In May it returned, this time to the US market, with its US$1bn (VALET) 2008-1 which also enjoyed a blow-out reception. It followed up in the same month with another Schuldschein backed European private deal, the €245m Private Driver 2008-1.
Among these deals Driver 5 and VCL 10 stood out as being particularly merit worthy.
VCL 10, via West LB, was the first European deal to price since the onset of the credit crisis. The 1.4-year Triple A piece priced at the tight end of guidance at one month Euribor plus 37bp and was 2.2 times covered.
Driver 5, via RBS (ABN AMRO) and HSBC, was notable for being the first public European securitisation of 2008 and one that had to overcome considerable odds to make it to market.
The 1.95-year Triple A piece was increased from €934m to €1.214bn and was twice covered, pricing at the tight end of guidance at three month Euribor plus 58bp.
The A3/A- rated car maker also played a crucial role in the senior bond market last year, successfully re-opening the sector in October 2007, amid the credit crisis, through its leasing unit, with a €1.25bn 4.875% October 2012 transaction via Barclays Capital, Deutsche Bank, DZ Bank and SG CIB.
The transaction printed at mid-swaps plus 47bp on the back of a total order book of €6.6bn.

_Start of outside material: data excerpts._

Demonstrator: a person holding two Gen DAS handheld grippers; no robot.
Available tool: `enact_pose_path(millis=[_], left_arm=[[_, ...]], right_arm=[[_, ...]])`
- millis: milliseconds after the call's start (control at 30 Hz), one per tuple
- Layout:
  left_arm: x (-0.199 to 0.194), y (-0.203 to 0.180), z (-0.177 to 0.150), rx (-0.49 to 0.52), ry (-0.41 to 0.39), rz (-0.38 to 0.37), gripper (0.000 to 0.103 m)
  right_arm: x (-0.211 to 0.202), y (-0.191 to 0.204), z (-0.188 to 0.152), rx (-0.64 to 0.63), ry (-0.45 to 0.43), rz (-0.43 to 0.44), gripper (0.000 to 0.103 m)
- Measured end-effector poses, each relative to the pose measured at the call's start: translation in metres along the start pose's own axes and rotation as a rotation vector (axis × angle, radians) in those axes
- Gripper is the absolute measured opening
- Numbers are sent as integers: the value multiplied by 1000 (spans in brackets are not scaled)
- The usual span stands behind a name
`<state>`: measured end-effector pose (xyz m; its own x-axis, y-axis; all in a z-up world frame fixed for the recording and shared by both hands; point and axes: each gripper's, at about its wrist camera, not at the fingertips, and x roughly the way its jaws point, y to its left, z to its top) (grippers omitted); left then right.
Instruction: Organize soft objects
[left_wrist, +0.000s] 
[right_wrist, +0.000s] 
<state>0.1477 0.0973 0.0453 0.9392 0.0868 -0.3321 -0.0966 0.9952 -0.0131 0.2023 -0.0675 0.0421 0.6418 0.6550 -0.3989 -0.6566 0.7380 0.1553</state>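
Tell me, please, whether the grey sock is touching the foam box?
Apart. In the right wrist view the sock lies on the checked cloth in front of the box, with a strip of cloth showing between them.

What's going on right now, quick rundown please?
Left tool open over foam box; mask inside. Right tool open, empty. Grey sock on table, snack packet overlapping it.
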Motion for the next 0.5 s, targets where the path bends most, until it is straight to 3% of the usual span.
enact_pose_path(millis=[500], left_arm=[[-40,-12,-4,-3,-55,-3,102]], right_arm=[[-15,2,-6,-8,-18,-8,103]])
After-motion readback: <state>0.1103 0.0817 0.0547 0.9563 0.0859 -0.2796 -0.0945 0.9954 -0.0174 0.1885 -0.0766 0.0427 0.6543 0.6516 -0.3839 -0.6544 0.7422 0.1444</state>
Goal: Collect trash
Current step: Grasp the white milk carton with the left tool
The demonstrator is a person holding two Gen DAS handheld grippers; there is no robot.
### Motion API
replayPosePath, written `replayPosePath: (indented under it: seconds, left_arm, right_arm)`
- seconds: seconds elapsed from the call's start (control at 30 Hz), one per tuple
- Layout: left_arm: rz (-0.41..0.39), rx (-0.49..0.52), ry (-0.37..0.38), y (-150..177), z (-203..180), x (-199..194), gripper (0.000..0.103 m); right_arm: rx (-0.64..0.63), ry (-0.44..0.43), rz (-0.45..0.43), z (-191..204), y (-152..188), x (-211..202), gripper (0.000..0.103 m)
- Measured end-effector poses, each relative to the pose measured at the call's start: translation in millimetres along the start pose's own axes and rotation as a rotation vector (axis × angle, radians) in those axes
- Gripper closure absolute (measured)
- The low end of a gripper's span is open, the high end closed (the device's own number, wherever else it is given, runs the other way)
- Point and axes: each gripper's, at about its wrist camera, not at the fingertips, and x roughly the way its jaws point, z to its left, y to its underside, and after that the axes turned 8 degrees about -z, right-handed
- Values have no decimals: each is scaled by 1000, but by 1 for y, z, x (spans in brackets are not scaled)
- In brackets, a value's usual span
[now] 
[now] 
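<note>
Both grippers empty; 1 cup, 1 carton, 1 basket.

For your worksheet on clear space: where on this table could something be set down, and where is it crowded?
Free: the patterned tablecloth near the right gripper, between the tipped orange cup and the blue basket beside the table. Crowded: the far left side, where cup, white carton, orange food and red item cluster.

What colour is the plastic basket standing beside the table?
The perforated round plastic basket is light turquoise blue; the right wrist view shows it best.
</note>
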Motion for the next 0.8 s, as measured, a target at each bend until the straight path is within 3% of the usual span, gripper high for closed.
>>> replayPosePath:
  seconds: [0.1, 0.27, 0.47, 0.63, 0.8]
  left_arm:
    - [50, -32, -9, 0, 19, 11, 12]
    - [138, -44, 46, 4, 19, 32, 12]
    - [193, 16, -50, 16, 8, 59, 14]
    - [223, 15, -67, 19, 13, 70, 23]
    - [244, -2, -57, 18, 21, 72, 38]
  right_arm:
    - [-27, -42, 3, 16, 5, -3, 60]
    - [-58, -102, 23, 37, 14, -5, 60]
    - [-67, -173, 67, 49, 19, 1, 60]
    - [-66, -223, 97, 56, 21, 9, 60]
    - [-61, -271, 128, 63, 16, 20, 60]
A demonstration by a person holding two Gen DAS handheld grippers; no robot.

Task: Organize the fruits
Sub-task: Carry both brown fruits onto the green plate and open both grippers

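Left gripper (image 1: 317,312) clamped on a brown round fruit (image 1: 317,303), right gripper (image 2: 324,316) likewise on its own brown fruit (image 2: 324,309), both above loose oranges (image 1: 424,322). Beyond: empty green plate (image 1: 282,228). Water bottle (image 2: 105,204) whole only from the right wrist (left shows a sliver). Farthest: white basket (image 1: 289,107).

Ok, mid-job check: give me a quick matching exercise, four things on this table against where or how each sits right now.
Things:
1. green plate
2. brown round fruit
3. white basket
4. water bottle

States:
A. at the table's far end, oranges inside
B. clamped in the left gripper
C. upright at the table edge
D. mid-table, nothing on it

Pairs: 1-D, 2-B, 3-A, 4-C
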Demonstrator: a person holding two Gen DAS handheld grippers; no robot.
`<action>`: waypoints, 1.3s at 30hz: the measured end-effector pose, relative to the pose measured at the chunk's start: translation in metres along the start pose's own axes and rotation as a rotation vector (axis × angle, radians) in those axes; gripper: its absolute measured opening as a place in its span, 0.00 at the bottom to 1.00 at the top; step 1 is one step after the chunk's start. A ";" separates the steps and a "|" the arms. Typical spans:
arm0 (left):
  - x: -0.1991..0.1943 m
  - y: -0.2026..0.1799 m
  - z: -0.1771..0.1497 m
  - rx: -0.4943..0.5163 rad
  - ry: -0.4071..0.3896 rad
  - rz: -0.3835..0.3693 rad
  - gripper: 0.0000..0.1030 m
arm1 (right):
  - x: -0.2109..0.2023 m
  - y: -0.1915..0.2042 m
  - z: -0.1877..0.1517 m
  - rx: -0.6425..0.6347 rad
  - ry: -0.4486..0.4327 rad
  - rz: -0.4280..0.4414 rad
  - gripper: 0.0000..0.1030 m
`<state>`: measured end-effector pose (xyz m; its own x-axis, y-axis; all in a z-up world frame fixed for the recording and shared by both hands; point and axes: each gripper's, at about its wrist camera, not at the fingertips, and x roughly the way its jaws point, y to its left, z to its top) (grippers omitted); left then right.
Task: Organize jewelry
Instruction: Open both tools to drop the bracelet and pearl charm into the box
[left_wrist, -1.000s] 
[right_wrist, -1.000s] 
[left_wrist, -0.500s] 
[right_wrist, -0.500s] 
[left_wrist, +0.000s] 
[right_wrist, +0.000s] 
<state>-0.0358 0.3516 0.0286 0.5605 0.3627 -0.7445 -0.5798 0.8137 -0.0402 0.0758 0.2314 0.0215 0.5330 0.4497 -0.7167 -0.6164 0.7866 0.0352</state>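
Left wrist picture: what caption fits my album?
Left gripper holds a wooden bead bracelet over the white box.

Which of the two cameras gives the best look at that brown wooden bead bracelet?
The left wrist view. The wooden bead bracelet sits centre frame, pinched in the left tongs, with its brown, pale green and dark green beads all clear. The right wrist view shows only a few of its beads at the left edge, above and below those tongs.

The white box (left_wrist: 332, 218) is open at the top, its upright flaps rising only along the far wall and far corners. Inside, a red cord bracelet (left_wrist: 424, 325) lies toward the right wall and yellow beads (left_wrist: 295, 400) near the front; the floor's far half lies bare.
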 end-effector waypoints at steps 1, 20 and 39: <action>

Apart from kick starting the primary auto sector post summer, the issue was also notable for the fact that at 19.5bp, the negative basis was the lowest in the midst of a flow of corporate issuance, reflecting increased investor confidence coupled with the credit quality of the group.
Volkswagen was then absent from the market until early May 2008 with what represented another milestone issue, this time re-opening the automotive Eurobond market in 2008. The group targeted the three-year part of the curve this time around with the help of HSBC, RBS and UniCredit, placing €1.25bn of 5.125% May 2011 bonds at mid-swaps plus 75bp, the tight end of revised guidance of plus 75-80bp on a total order book of €4.5bn. The bid from domestic accounts was particularly notable with around 40% of the paper placed within Germany.
The borrower followed this up in June 2008 through its finance arm VW Bank, rated A2/A. The group was one of a handful of issuers that raised two-year funds following the shift in the inverted swaps curve, the two-year yield rising above 5.50%. VW Bank subsequently offered a coupon of 5.75% on an issue that was always capped at €500m, attracting €1.1bn of demand in the process. The deal priced at a spread of mid-swaps plus 48bp, with Deutsche Bank and ING the joint lead-managers.